I am working on a game that will have a lot of monsters/players in the world and was planning to use UMG for nameplates. If having a lot of them kills performance, what would you recommend I do for these? I think perhaps I should just shove em on the pawns themselves as a plane with mat/texture.
Player doesn’t need to interact with them, they change based on the name, health, mana, level, etc so having them on the pawn makes sense anyway.
Well darn, Nick. You and the team put together all these amazing tools and nobody knows how to use them!
I’ve used to component Widget with a whole bunch of actors and it really only started to hurt performance around the 50th instance on my old laptop. I imagine for Mobile, if it even runs on mobile, will suffer much more quickly.
The method you’re talking about will actually be very performant, but could end up being a lot of work. You can probably get away with instancing a bunch of component Widgets as long as you’re not targeting mobile or using too many.
The most performant method is to set the screen space position of the widget every frame using World to Screen Point, but you don’t get stuff like occlusion out of the box. You’ll have to do some fancy raycasting to figure out whether your player should be able to see the widget and set it to be visible/not visible depending on that, which itself can get expensive. If you don’t care about occlusion though, that’s the way to go.
This may be the best option for me because I’m already doing the ‘fancy raycasting’ for other purposes, if the player can’t see the pawn, it’s not rendered - turning off the nameplate as well would be child’s play
However, since the ‘fancy raycasting’ system isn’t set in stone, it may change and no longer be suitable. Time will tell.

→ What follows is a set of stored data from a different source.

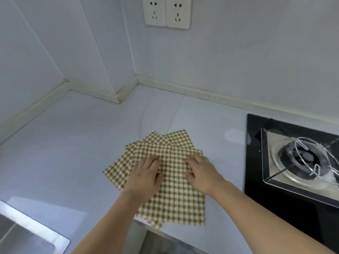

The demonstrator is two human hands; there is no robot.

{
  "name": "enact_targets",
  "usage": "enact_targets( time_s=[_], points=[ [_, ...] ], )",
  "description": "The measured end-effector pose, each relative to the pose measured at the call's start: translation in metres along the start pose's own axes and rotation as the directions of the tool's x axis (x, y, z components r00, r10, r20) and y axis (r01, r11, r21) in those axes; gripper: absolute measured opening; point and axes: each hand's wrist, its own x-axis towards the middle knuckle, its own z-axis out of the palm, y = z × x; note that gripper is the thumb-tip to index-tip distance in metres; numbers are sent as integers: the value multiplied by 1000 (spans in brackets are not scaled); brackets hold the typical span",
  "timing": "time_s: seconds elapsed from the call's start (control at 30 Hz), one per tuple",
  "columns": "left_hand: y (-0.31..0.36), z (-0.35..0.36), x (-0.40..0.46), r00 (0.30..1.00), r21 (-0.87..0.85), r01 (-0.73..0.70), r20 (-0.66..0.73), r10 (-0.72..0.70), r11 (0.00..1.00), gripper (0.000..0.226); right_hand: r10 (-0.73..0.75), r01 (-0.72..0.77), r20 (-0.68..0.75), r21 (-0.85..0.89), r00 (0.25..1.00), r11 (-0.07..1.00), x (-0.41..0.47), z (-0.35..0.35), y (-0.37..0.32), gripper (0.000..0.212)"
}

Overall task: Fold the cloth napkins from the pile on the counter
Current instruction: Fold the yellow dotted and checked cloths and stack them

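**Napkins: all flat, none folded yet**

Napkins (170, 182) lie in a loose fanned pile at the near edge of the tabletop (77, 143), each turned a little from the one below, so corners stick out to the left and far side. The top one lies nearest, its near corners reaching just over the tabletop's edge. No folded napkin shows anywhere, so I judge the task to be at its start: every sheet in the pile has yet to be folded, and how many there are I cannot count surely, though at least four edges show.

The left hand (145, 177) rests on the left part of the top napkin, fingers bent down onto the cloth. The right hand (200, 173) rests on its right part, fingers likewise curled with the tips on the fabric. Whether either one pinches the cloth or only presses it I cannot tell.

The cloth is thin and square, woven in a small green and cream check, with slightly frayed edges; it lies limp and nearly creaseless. The tabletop is pale, smooth and glossy. To the right sits a black glass hob (275, 162) with a steel burner tray. A steel sink (27, 233) shows near left, and two wall sockets (167, 12) far up.
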Motion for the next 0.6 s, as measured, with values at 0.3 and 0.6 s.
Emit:
enact_targets(
  time_s=[0.3, 0.6],
  points=[
    [-27, 15, 48, 957, 14, -128, -260, 127, 992, 47, -151, 106, -285, -165, 947, 981, 51, 20, 20, 39],
    [-8, 11, -11, 896, 25, -319, -317, 310, 948, 16, -391, 309, -395, -256, 831, 916, -29, 52, 5, 9]
  ],
)
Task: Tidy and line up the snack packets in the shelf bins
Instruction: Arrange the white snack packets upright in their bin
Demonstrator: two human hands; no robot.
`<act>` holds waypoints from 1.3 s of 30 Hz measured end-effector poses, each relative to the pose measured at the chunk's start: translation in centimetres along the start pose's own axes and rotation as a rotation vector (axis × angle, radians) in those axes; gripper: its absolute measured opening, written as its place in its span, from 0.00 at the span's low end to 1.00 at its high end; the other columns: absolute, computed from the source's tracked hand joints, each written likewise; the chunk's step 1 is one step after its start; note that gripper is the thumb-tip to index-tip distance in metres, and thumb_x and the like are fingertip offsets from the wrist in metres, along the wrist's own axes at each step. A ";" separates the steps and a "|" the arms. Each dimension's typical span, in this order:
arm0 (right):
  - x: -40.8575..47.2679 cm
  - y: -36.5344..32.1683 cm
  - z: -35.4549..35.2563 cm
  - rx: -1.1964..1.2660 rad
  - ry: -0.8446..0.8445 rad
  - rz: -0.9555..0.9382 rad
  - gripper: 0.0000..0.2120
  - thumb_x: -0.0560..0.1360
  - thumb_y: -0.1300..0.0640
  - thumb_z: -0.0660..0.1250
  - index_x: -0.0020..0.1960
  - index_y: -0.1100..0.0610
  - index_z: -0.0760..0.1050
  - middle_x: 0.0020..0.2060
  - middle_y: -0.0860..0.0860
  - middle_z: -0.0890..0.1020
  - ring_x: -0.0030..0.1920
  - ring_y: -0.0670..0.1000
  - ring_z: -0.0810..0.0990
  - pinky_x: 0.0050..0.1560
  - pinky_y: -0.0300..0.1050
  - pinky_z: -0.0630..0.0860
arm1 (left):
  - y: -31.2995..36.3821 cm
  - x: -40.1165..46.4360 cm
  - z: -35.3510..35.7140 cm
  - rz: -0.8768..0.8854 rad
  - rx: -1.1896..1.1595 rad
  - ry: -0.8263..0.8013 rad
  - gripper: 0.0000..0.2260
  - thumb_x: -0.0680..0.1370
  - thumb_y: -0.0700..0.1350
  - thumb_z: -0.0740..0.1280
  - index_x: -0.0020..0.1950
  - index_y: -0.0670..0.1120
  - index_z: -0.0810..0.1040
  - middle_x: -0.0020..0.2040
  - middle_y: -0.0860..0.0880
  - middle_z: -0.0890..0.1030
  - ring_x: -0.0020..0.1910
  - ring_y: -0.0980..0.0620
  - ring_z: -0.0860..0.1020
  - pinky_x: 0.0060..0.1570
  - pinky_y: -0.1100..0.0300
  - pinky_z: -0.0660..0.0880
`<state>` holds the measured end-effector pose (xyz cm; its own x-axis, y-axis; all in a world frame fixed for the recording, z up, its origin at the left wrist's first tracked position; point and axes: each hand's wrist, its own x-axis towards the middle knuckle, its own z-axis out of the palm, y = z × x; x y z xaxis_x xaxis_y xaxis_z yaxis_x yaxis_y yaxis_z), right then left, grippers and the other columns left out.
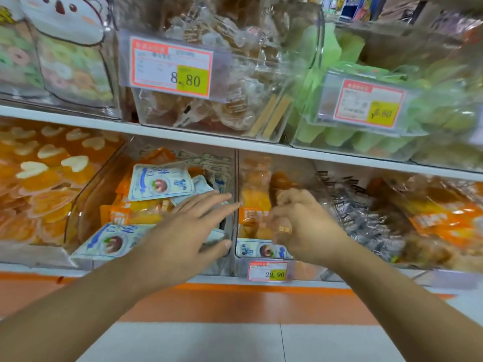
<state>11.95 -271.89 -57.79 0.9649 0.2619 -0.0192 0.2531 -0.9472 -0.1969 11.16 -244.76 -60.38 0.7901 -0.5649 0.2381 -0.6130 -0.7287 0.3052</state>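
Observation:
Two clear bins sit side by side on the lower shelf. The left bin [78, 212] holds a jumble of white-and-blue packets [159, 182] and orange packets [138, 212]. My left hand [188, 231] hovers over it with fingers spread and straight, reaching toward the divider. The right bin [236, 184] holds upright orange packets [254, 202] and a white-and-blue packet [257, 249] at the front. My right hand [300, 220] is inside this bin with fingers curled; motion blur hides whether it grips a packet.
A price tag reading 29.90 [268, 271] hangs on the right bin's front. Further right lie dark packets [366, 212] and orange bags [444, 220]. The upper shelf [183, 134] carries clear bins with price tags. Orange heart-printed packs [39, 178] fill the left.

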 end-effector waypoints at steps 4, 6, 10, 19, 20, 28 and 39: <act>0.0 -0.1 0.3 -0.104 -0.129 0.042 0.09 0.70 0.47 0.78 0.50 0.44 0.87 0.57 0.46 0.76 0.65 0.51 0.69 0.65 0.51 0.73 | 0.1 -0.3 0.0 0.019 0.015 -0.011 0.27 0.82 0.63 0.54 0.81 0.62 0.57 0.81 0.64 0.56 0.80 0.61 0.51 0.78 0.56 0.54; 0.0 -0.2 0.3 -0.068 -0.151 0.073 0.03 0.70 0.52 0.78 0.41 0.49 0.85 0.54 0.49 0.77 0.62 0.53 0.74 0.61 0.49 0.76 | 0.4 -0.4 0.1 0.023 0.033 -0.012 0.27 0.82 0.62 0.53 0.82 0.61 0.56 0.81 0.64 0.56 0.80 0.63 0.50 0.78 0.58 0.52; -0.9 -0.1 -0.3 -0.018 -0.153 0.104 0.13 0.74 0.58 0.73 0.34 0.52 0.72 0.40 0.46 0.78 0.47 0.53 0.80 0.47 0.48 0.79 | 0.7 -0.6 -0.5 0.023 0.021 -0.013 0.26 0.83 0.61 0.56 0.81 0.61 0.57 0.81 0.65 0.55 0.80 0.65 0.48 0.76 0.63 0.47; -2.5 -4.8 -3.8 0.870 0.208 0.315 0.13 0.80 0.55 0.72 0.42 0.57 0.71 0.38 0.59 0.85 0.30 0.63 0.85 0.33 0.72 0.80 | -4.3 -4.9 -6.7 -0.167 -0.029 -0.027 0.35 0.74 0.70 0.65 0.78 0.64 0.61 0.79 0.70 0.53 0.77 0.69 0.53 0.75 0.65 0.57; -1.7 -5.9 -3.3 0.930 0.217 0.329 0.13 0.81 0.54 0.72 0.43 0.59 0.72 0.41 0.60 0.83 0.30 0.64 0.84 0.37 0.75 0.78 | -5.1 -5.6 -7.3 -0.179 -0.028 -0.092 0.39 0.71 0.73 0.67 0.78 0.67 0.58 0.78 0.72 0.48 0.77 0.70 0.51 0.75 0.64 0.58; 4.9 -11.3 -0.5 0.378 0.365 0.284 0.07 0.80 0.52 0.66 0.53 0.55 0.78 0.49 0.53 0.83 0.53 0.58 0.80 0.50 0.50 0.77 | -7.5 -8.3 -8.0 -0.187 0.130 -0.274 0.38 0.78 0.59 0.71 0.79 0.70 0.51 0.78 0.71 0.48 0.77 0.63 0.58 0.70 0.63 0.67; 3.9 -13.9 2.8 0.381 0.309 -0.345 0.24 0.76 0.50 0.77 0.70 0.46 0.75 0.63 0.36 0.80 0.64 0.38 0.77 0.64 0.32 0.72 | -6.9 -5.2 -6.4 -0.052 0.011 0.344 0.13 0.80 0.53 0.71 0.64 0.55 0.84 0.56 0.56 0.86 0.53 0.57 0.84 0.51 0.57 0.83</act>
<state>11.97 -257.19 -57.84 0.8214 0.4223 0.3834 0.5679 -0.6687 -0.4800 11.29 -234.35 -57.76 0.7724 -0.3646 0.5200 -0.5705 -0.7581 0.3158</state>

In regards to the jiggling widget, using this method wouldn’t solve that, would it?
Unfortunately not, you’re still going to incur some integer snapping. Or at least, it did for me last time I tried it. I don’t know if there’s some kind of hacky way around this, like some kind of supersampling in which the widget thinks the viewport is a much higher resolution than it is because of course with a higher resolution, you visibly snap less since you have a higher number of pixels to snap to. Maybe Mr. Nick Darnell or another person in UMG can shed some light?
Disclaimer: It’s also possible I have no idea what I’m talking about.